Task instructions = Leaving out the pictures, retype the lines from the beginning of the listing through the line containing "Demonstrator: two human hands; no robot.".

Data segment =
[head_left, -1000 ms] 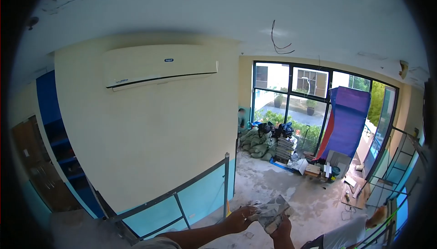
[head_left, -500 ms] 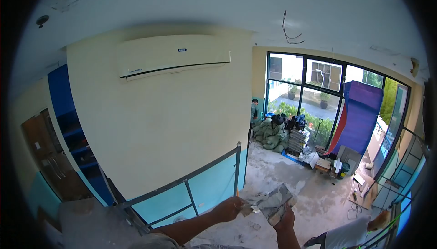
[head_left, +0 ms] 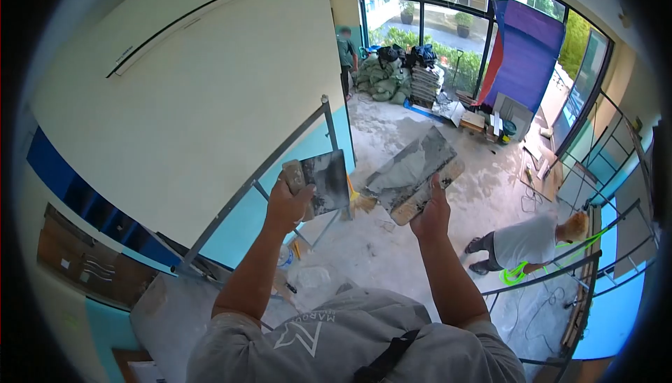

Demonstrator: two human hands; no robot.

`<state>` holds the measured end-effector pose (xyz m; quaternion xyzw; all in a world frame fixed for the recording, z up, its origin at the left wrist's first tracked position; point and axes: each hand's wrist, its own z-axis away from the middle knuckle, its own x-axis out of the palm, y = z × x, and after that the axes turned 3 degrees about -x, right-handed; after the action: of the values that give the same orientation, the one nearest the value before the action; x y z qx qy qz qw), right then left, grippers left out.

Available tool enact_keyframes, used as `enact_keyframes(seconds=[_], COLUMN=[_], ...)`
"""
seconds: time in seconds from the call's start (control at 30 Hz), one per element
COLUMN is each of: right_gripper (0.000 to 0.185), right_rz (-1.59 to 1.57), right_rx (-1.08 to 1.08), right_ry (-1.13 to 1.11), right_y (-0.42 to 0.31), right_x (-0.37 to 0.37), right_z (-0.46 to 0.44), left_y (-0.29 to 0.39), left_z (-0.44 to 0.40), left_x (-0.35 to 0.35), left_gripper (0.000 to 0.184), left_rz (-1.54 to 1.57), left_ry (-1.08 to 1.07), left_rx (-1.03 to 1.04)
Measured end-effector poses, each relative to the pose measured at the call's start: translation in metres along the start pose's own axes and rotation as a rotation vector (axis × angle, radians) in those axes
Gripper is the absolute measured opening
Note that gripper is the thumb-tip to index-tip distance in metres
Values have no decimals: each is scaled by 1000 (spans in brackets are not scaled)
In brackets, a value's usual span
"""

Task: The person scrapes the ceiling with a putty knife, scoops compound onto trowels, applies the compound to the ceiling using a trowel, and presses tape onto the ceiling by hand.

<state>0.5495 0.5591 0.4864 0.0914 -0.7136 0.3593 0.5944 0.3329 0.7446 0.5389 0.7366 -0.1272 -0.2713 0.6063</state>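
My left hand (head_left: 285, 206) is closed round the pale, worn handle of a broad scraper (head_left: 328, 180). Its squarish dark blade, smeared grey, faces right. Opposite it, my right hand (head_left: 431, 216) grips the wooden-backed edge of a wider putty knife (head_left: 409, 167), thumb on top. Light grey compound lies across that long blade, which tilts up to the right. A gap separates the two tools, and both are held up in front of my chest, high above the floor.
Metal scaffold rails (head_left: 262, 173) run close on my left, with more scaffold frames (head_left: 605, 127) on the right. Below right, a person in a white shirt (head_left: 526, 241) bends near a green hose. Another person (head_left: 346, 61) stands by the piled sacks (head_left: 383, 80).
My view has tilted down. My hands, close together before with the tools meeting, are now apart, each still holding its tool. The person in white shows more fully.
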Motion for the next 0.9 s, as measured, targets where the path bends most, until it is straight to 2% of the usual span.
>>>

The completed task =
[head_left, -1000 ms] 
[head_left, -500 ms] 
[head_left, +0 ms] 

Demonstrator: two human hands; no robot.

A complete answer has now been given.